La costa vizcaína ha cambiado. Hace unos años, lo habitual era que pueblos de las zonas playeras como Plentzia o Sopelana tuvieran mucha gente en verano, pero muy poca el resto del año. Pero, ya no es así. El alquiler de apartamentos durante los meses estivales está desapareciendo. La principal razón: los clásicos pueblos costeros han dejado de ser destinos turísticos para dedicarse a lugares de residencia para todo el año. Por lo que apenas hay ofertas sólo para el verano.
Algunos propietarios se vuelven locos con los precios, pero siempre hay alguien que lo paga"
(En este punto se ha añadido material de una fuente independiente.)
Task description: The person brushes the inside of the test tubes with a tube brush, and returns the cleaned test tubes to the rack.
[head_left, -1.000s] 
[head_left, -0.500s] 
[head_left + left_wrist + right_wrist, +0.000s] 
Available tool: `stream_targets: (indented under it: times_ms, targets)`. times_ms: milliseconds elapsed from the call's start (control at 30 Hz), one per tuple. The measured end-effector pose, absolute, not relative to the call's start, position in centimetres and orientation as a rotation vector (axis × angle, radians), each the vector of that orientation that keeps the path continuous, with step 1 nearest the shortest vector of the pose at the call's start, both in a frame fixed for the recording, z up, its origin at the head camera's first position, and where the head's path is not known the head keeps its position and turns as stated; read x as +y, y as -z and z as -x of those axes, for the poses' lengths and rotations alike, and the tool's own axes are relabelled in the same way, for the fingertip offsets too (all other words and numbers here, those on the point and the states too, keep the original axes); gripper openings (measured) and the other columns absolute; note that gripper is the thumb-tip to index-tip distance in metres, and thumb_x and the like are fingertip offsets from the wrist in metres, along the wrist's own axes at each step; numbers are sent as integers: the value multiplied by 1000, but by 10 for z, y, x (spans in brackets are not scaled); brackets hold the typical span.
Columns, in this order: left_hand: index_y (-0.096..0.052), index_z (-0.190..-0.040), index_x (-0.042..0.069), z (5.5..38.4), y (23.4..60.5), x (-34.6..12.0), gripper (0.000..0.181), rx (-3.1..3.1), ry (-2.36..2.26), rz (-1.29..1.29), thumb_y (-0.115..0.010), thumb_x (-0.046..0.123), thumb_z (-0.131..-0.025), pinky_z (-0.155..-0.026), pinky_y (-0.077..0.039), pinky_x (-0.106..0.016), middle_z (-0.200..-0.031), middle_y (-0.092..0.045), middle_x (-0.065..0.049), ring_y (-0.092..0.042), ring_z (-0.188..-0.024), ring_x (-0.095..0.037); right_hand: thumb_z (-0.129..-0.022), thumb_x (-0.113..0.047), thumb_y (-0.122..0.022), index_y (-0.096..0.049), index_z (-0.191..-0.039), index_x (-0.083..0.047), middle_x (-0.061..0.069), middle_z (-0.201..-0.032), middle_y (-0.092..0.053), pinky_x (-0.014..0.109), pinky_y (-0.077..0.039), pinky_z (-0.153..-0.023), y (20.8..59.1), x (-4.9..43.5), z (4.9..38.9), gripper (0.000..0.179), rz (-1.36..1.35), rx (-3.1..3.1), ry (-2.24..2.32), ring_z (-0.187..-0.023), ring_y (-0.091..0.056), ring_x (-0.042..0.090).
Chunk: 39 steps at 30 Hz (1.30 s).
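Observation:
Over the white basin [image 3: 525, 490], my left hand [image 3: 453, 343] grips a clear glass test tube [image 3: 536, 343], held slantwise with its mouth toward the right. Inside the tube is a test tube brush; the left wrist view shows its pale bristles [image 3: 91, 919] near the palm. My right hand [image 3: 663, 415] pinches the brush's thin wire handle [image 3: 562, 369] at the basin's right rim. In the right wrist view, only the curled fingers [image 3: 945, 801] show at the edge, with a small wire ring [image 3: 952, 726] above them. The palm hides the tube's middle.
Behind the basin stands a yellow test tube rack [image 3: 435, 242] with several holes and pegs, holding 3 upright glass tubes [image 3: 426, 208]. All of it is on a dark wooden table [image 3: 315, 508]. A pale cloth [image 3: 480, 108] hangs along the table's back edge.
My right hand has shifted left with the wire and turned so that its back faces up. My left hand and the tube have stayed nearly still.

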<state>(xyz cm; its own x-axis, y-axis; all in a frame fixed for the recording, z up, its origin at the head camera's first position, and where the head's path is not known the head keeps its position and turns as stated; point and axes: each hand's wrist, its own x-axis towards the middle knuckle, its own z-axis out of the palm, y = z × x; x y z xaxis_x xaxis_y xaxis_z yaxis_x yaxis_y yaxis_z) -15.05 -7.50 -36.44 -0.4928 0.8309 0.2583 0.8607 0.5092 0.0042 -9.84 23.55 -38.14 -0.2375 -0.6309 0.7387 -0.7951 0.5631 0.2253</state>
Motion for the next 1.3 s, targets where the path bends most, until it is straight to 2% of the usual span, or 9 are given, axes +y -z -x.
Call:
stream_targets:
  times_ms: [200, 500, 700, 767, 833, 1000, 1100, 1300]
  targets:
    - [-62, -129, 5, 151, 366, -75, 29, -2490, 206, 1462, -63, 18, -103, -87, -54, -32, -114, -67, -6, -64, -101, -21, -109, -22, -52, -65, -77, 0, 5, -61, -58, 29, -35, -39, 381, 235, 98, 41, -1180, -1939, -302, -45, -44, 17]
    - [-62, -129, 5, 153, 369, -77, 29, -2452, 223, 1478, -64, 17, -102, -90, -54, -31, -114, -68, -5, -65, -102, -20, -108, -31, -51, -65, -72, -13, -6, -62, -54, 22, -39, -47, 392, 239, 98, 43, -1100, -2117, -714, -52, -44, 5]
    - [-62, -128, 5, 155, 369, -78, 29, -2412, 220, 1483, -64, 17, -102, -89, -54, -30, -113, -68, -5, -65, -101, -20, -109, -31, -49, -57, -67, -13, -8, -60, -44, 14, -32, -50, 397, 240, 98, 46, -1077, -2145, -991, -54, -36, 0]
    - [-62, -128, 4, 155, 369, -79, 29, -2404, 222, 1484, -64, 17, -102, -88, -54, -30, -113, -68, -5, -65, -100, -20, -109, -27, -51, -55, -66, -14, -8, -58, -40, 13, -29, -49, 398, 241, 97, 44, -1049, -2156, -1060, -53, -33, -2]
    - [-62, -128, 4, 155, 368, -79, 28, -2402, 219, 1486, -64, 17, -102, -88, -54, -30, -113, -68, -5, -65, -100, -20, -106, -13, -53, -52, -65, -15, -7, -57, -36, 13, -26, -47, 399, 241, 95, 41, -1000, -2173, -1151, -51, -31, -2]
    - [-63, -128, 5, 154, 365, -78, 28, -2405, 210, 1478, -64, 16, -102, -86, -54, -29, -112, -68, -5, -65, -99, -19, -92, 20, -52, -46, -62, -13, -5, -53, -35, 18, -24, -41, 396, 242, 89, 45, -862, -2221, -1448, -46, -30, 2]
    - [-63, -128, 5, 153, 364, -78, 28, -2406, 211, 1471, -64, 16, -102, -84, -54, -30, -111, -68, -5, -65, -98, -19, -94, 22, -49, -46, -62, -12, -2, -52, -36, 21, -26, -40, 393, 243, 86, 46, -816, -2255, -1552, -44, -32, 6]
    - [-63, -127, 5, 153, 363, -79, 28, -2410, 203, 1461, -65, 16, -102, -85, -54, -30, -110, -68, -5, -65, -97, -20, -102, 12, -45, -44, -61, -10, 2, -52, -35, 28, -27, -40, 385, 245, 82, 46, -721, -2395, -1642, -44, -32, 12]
Sobre todo son jóvenes los que deciden buscar un piso donde vivir en pueblos como Sopelana, Plentzia, Gorliz o Bakio, donde «los precios de las viviendas son más baratos que en la gran ciudad», señala Iñaki Egurrola, presidente del colegio de Agentes de la Propiedad Inmobiliaria de Vizcaya.
Precios desorbirtados
Además, la poca oferta de alquiler de apartamentos para julio, agosto y septiembre, viene acompañada de unos precios desorbitados: pasar estos meses en un piso junto a la playa puede costar entre 2.000 y 2.500 euros cada uno de ellos. «Algunos propietarios se vuelven locos con los precios, pero siempre hay gente que los paga», asegura Begoña Goiri, de la agencia inmobiliaria Sopelmar, en Sopelana. Porque, eso sí, los pocos pisos que se ofrecen, se alquilan.
A diferencia de lo que ocurre en periodo de vacaciones, la renta media de un piso en este municipio a lo largo del año ronda los 750 euros, unas tres veces menos.
Además de por los asequibles precios (la media de alquiler en Vizcaya es de unos 1.000 euros), los expertos aseguran que los jóvenes llegan a la costa «en busca de tranquilidad y gente de su edad». Sopelana, por ejemplo, «tiene la tasa población más joven del territorio».
Varios años de caída en picado
El descenso de alquiler de apartamentos en verano no es algo nuevo. En los últimos años, animados por el continuo incremento del precio de la vivienda, los propietarios fueron pidiendo rentas muy altas que la gente ya no estaba dispuesta a pagar. Y, además, no eran partidarios de alquilar su inmueble por quincenas y a distintas familias, lo que provocó un descenso de la demanda. Ya el año pasado, algunas agencias inmobiliarias dejaron de ofrecer estos servicios debido a que «ya no se pedían».